# Problem to work on
In the entries that follow, the line with "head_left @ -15" opens the range and the line with "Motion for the" closes it; repeat that range exactly, both lines included.

[Stored items]
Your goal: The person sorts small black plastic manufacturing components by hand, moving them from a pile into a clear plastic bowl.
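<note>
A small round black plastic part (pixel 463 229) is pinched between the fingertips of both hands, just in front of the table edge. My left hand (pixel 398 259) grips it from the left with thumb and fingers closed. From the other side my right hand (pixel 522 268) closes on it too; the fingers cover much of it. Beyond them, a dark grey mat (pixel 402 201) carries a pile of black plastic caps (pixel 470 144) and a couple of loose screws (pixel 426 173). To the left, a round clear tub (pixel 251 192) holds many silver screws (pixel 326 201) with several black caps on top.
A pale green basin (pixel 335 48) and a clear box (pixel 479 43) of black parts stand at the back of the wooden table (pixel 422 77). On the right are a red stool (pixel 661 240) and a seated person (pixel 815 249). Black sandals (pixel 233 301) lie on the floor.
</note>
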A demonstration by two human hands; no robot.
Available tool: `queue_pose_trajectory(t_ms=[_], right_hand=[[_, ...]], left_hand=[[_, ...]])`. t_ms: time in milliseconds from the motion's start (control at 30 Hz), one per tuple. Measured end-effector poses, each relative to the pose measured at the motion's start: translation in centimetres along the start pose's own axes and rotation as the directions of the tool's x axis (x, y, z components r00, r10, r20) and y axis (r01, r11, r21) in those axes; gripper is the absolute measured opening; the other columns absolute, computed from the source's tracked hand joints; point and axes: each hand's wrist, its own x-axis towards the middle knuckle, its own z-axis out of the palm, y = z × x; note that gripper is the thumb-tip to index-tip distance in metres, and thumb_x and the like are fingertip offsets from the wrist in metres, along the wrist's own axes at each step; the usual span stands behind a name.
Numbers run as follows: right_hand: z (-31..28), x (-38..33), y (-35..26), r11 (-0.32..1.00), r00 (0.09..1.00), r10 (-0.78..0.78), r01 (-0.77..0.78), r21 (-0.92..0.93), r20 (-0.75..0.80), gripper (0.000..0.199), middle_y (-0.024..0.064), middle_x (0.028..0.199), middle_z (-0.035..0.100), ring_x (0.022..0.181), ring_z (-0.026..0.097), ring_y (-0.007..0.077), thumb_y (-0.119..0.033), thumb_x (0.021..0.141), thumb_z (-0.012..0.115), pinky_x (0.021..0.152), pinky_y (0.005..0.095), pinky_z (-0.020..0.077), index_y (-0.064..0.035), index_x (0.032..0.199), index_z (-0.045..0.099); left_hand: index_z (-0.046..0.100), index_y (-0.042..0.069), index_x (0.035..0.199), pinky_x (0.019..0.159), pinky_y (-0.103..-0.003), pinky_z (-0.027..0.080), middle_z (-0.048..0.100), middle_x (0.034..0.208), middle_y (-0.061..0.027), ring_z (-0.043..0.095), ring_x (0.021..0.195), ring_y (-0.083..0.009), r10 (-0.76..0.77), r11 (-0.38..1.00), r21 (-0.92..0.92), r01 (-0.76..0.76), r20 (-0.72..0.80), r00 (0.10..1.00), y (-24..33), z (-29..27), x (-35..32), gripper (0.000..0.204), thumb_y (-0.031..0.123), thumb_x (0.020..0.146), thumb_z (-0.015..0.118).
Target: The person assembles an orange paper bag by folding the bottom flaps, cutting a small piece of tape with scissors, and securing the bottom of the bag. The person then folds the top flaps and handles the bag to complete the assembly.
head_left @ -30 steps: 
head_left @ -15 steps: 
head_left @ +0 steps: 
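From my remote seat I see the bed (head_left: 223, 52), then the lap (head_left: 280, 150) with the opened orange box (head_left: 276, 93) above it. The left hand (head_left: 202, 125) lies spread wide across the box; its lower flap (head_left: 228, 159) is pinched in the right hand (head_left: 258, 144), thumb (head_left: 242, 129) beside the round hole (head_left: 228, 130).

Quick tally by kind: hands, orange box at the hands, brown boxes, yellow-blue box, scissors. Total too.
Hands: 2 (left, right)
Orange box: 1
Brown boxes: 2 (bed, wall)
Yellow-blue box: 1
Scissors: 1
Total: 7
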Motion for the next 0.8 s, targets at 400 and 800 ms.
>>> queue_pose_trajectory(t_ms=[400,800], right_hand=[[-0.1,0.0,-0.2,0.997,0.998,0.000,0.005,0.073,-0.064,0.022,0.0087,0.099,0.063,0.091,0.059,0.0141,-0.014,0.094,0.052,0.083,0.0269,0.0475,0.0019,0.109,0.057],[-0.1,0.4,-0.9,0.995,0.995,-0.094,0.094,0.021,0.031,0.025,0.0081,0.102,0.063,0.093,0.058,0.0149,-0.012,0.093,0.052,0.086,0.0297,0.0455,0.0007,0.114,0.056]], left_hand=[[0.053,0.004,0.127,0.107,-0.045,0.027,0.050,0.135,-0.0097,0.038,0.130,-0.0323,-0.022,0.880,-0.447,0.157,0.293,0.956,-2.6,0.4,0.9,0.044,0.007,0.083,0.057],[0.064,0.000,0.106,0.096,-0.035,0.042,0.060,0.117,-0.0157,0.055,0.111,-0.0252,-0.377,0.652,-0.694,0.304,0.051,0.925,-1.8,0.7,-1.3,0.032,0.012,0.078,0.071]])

# Solution
head_left @ -15 steps: 
head_left @ +0 steps: 
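From my remote seat I see the bed (head_left: 223, 52), then the lap (head_left: 280, 150) with the opened orange box (head_left: 276, 93) above it. The left hand (head_left: 202, 125) lies spread wide across the box; its lower flap (head_left: 228, 159) is pinched in the right hand (head_left: 258, 144), thumb (head_left: 242, 129) beside the round hole (head_left: 228, 130).

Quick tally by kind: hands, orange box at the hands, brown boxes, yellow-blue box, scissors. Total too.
Hands: 2 (left, right)
Orange box: 1
Brown boxes: 2 (bed, wall)
Yellow-blue box: 1
Scissors: 1
Total: 7
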Motion for the next 0.8 s, targets at 400 and 800 ms.

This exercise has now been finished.